[Exercise goal]: Everything from the line with "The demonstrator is" through the final line of the listing below must be retyped exactly, apart from the pictures.

[Information shown]:

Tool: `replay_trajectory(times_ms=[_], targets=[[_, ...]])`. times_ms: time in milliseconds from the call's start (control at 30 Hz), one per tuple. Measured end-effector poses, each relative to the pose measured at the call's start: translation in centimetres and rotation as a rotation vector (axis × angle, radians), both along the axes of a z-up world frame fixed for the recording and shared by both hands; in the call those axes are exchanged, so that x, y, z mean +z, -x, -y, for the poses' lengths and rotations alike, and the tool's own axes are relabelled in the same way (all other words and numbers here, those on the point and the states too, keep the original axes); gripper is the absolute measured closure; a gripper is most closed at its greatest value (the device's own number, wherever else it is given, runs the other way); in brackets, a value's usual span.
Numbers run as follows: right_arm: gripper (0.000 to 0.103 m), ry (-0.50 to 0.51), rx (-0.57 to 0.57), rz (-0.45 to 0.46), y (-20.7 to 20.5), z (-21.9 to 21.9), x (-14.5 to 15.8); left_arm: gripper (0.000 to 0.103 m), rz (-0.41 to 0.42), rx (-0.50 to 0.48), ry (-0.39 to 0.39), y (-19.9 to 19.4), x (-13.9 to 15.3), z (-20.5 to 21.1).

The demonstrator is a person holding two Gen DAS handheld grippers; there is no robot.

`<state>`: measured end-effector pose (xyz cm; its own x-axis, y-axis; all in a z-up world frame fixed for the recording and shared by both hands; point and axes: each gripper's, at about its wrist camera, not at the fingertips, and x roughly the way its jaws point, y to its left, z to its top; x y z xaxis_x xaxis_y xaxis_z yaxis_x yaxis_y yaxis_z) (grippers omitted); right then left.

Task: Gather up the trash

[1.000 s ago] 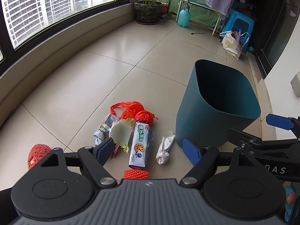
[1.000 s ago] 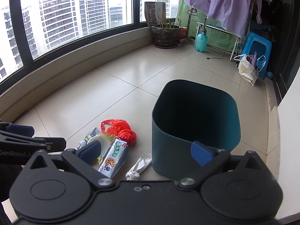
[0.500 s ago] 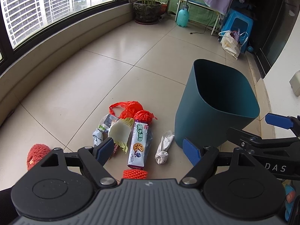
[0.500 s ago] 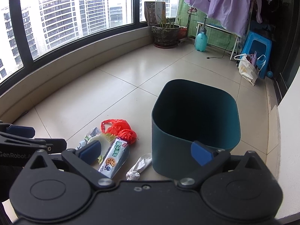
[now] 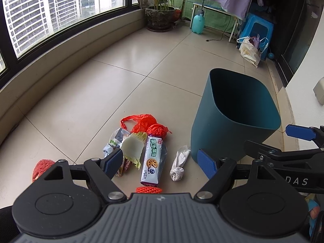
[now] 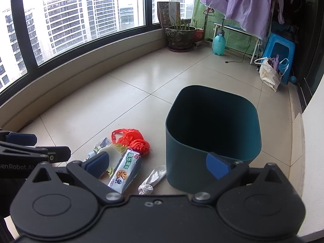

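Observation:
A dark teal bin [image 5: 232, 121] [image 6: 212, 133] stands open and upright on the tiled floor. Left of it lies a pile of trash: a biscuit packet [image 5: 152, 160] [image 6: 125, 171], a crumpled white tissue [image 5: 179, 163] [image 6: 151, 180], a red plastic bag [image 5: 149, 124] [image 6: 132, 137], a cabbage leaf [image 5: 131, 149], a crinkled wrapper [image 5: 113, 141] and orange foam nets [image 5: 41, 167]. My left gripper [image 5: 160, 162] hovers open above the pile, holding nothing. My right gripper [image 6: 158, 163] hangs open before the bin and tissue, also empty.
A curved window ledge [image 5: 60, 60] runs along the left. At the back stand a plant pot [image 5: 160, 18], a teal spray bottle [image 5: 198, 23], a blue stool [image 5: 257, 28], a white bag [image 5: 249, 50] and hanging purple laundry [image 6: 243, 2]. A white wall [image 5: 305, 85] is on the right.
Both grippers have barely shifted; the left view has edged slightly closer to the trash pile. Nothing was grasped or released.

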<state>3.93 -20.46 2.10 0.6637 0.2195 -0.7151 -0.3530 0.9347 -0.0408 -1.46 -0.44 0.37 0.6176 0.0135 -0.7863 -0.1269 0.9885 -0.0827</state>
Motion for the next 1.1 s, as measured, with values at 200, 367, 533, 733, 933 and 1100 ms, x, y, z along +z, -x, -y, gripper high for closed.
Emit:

[Task answer]:
The demonstrator is a person holding two Gen DAS handheld grippers; there is no robot.

`<state>`: measured end-effector pose (xyz cm; its own x-axis, y-axis; all in a z-up world frame fixed for the recording and shared by both hands; point and axes: each gripper's, at about its wrist camera, not at the fingertips, and x roughly the way its jaws point, y to its left, z to its top; x y z xaxis_x xaxis_y xaxis_z yaxis_x yaxis_y yaxis_z) (grippers omitted); right then left.

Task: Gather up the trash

[1.000 s ago] 
[1.000 s ago] 
[0.500 s ago] 
[0.500 s ago] 
[now] 
[now] 

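Observation:
A dark teal bin [image 5: 232, 121] [image 6: 212, 133] stands open and upright on the tiled floor. Left of it lies a pile of trash: a biscuit packet [image 5: 152, 160] [image 6: 125, 171], a crumpled white tissue [image 5: 179, 163] [image 6: 151, 180], a red plastic bag [image 5: 149, 124] [image 6: 132, 137], a cabbage leaf [image 5: 131, 149], a crinkled wrapper [image 5: 113, 141] and orange foam nets [image 5: 41, 167]. My left gripper [image 5: 160, 162] hovers open above the pile, holding nothing. My right gripper [image 6: 158, 163] hangs open before the bin and tissue, also empty.
A curved window ledge [image 5: 60, 60] runs along the left. At the back stand a plant pot [image 5: 160, 18], a teal spray bottle [image 5: 198, 23], a blue stool [image 5: 257, 28], a white bag [image 5: 249, 50] and hanging purple laundry [image 6: 243, 2]. A white wall [image 5: 305, 85] is on the right.
Both grippers have barely shifted; the left view has edged slightly closer to the trash pile. Nothing was grasped or released.
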
<state>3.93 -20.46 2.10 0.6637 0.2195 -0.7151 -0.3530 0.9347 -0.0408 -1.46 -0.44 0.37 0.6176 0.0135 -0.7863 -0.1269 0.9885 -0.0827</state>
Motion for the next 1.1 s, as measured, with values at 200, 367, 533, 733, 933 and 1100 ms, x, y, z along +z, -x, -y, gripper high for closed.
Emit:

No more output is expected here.